Of course, it is probably that I over tip.  I'm certain that the clientele of this place are not big tippers, so. . . yea. . . it could just be the money.  

Or, as has been recently said, it could be that I have a certain charm.  

When I walked in, the woman behind the counter lit up.  She is a "legacy" worker there.  She's been there for many years.  She's a hipster, still is, but she has had kids since she began working there and they are now getting to be big.  She has beautiful sloe eyes and a languorous, musical voice.  

"Hey there," she fairly cooed as if she were meeting a long lost friend.

"Can I get a decaf latte?"

"Sure.  That's a nice camera."

I started to give her a treatise on the little Leica CL.  My hands were shaking, my voice quivering.  I was making no sense.  Why was I even telling this?  Holy shit.  But she stood looking me in the eye, listening.  I was an idiot and here was the evidence.  Still, she listened as if with interest.  

Oh, fuck it.  

"Can I take a photo?"

She looked pleased.  "Sure."

I haven't used this camera for a very long time.  This was not the ideal situation for it.  The viewfinder is small and has grown dim with age.  Nothing is automatic on it and the meter keeps cutting out.  I fumbled with settings fairly panicked, fairly blind.  I tried to trip the shutter, but I hadn't cocked it yet.  I was beginning to sweat.  So, in embarrassment, I just took the photo.  I could barely look her in the eye.  

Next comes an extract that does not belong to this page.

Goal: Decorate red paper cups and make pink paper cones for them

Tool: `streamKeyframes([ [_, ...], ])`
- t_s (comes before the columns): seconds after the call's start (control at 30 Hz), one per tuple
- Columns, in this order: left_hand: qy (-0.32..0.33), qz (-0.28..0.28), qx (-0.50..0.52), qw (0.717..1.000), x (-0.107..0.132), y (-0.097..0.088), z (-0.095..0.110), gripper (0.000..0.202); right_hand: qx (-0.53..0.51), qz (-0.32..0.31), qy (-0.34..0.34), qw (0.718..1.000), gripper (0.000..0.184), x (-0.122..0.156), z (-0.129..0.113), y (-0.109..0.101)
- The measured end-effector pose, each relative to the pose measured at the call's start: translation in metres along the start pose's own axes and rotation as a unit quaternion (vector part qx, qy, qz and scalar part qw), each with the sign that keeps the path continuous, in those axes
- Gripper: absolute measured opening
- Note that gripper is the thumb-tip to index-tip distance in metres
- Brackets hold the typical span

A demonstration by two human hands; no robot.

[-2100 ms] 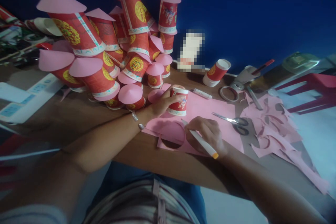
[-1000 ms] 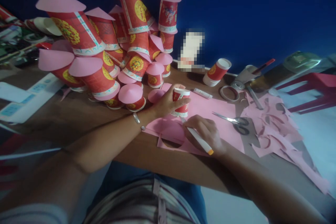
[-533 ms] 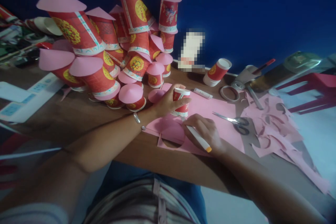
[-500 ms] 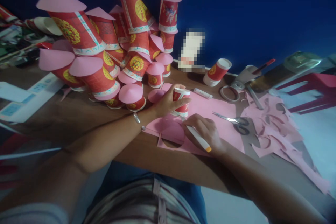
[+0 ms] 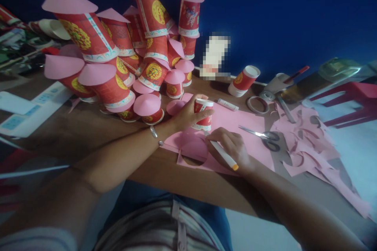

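Observation:
My left hand (image 5: pixel 187 115) is wrapped round a red and white paper cup (image 5: pixel 204 117), thumb across its front, above a pink paper sheet (image 5: pixel 247 119). Just in front of the cup, my right hand (image 5: pixel 231 147) grips a white marker pen (image 5: pixel 224 155) with an orange end toward me. The pen's tip points at the cup's base; whether it touches the paper I cannot make out. Below the hands lies a rounded pink paper piece (image 5: pixel 193 145), beside a hole cut in the sheet. Open scissors (image 5: pixel 262 135) rest on the sheet to the right.
Several red cups with pink cone tops (image 5: pixel 153 72) stand stacked at the left and back. A glue stick (image 5: pixel 228 104), a tape roll (image 5: pixel 258 104) and another red cup (image 5: pixel 246 80) sit behind the sheet. Pink scraps (image 5: pixel 309 137) pile at the right, near a red chair (image 5: pixel 350 98).
The marker pen's orange end has shifted very slightly to the right. The left hand and the cup stay in place.

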State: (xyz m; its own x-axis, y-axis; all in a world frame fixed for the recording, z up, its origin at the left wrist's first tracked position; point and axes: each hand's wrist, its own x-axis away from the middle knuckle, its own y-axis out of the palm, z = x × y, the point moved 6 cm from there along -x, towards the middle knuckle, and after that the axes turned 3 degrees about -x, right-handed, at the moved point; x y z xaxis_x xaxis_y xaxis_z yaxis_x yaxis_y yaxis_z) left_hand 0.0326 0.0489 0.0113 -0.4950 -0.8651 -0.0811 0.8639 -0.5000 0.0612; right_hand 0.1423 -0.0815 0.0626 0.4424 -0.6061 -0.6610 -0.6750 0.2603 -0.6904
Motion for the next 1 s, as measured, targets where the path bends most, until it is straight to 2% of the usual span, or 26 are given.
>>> streamKeyframes([
  [1.0, 0.001, -0.006, 0.007, 1.000, -0.0008, -0.0004, -0.0009, 0.055, 0.021, -0.002, 0.004, 1.000, 0.007, -0.0005, 0.0012, -0.0012],
])
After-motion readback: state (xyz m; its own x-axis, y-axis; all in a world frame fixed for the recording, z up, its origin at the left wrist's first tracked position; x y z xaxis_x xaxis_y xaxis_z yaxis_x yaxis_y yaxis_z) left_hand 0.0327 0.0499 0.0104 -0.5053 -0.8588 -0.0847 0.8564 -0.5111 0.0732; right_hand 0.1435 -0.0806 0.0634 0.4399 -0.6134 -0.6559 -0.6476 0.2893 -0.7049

"I'll send you a copy of it turns out."

I took my coffee to a table and sat down in shame.  I looked at the camera settings.  Fuck--an eight of a second.  It would be blurry.  The aperture was set to 2.0.  There is no way I got focus.  And, it was color film balanced for daylight.  There was mixed window and fluorescent light.  The colors would be wildly off.  

I have to learn my lessons over and over and over.  Why hadn't I brought in my digital M10?  Everything would have been fine.  Lesson learned, once again. . . painfully.  

Outside sat an Asian girl in a pretty unusual getup.  Unusual for this town, I mean.  All of this is everyday in NYC or SF or even LA.  She was spectacular.  I wanted to photograph her, but, per usual. . . . 

All the while, girls lined up at the Photo Booth.  Boys are so dull and unimaginative when it comes to self expression.  Not girls.  I've seen their photo strips that come out of the tray.  They don't just sit on the stool like they are getting mugshots.  They do wonderfully creative things.  I especially like the ones they are giving to their boyfriends like little love notes. 

The world is so very photographable, but I haven't been any good at it lately.  It seems that anymore all I am doing is experimenting.  I go from camera to camera, format to format.  And I've been nervous for no reason.  People want me to take their photographs.  I meet them.  We talk.  These last few years, however, I've grown self-consciously insecure.  I had help to start with, but it has developed into a near psychosis.  So it feels.  I am, it seems, trying something dangerous in a very divided land.  

I watched a documentary on Tom Wolfe last night (link).  That was after I watched one about Kerouac.  Wolfe invented the phrase "New Journalism," but I think that it began with Kerouac.  That's how I taught Contemporary Literature, anyway.  Wolfe, Mailer, Talese, Thompson, and Didion.  They all wrote about distinct cultural phenomena.  Wolfe got famous for his essay on the car culture of California, "The Kandy-Kolored Tangerine-Flake Streamline Baby," in which he broke with the straight arrow style of traditional journalism.  

Pow. . . Vrroom!!!!

I sat and thought afterwards about the Cafe.  There is a culture there.  What would it take to truly work at writing an essay about it?  Photos and words?  What would it take?

Too much, I concluded, at least in my own hometown.  But goddamnit, it should be done.  All it would take is talent. . . and charm.